Поэт очень увлечен процессом рифмования, достигая в этом большого разнообразия. Но нет-нет, да и вспыхнет предательская мысль, что стихи эти ровным счетом ничего бы и не потеряли без рифмы, что рифма — просто детская забава для поэта, но никак не необходимость. Даже концевые рифмы у Бродского производят впечатление внутренних, необязательных, проходных, а то, что он, невзирая на это, упрямо продолжает рифмовать все, что попадается под руку, выглядит, наоборот, чересчур нарочитым, неестественным. Но рифмованный силлабо-тонический стих уже сам по себе изрядная нарочитость, подмеченная еще Львом Толстым. А у Бродского тотальная рифмовка режет слух еще и потому, что речь его сама по себе высоко прозаична. Это все равно, что взять куски из романа Достоевского — и переписать эту добротную прозу рифмованным стихом.
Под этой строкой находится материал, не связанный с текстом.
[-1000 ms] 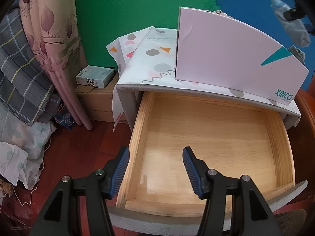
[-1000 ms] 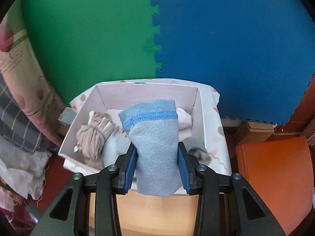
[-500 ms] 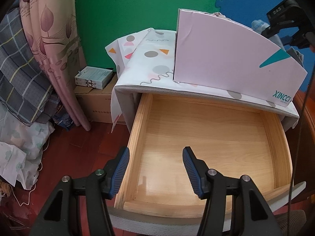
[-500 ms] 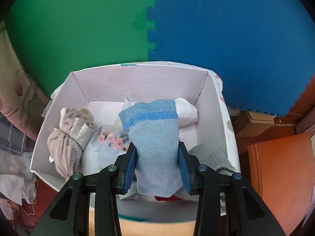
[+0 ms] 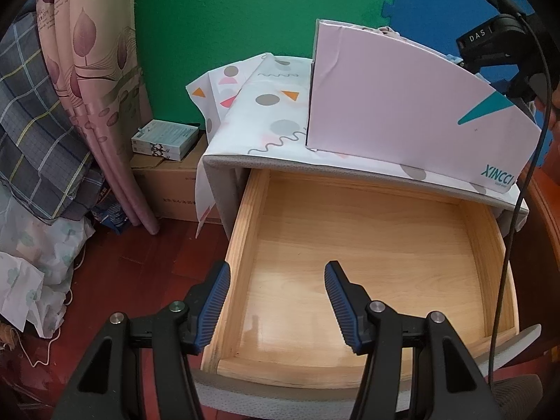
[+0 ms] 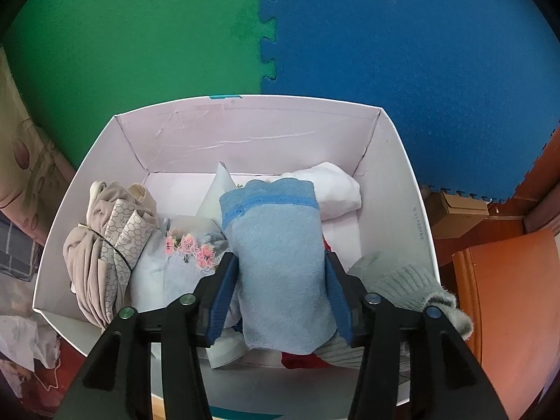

Лишь плотность и вытекающая из нее напряженность поэтической речи у Бродского окончательно убеждают нас в том, что перед нами действительно стихи, а не проза.
Странная вещь: даже остроумие у Бродского отдает скукой и занудством; безнадежно далеко отстоит оно от искрящегося остроумия французских салонов времен Фронды и мушкетерства. Но не будем пенять поэту за его… своеобразие!
В слишком длинных стихах есть одна чисто метафизическая опасность: риск явного преобладания пустословия над поэзией. Но парадокс заключается в том, что как раз на путях «не поэзии», т. е. того, что совершенно не похоже на поэзию прошлых, канонических лет, и ждут нас настоящие открытия — то, что еще долго будет будоражить мозги писательского люда самым дурацким вопросом всех времен и народов: а поэзия ли это вообще?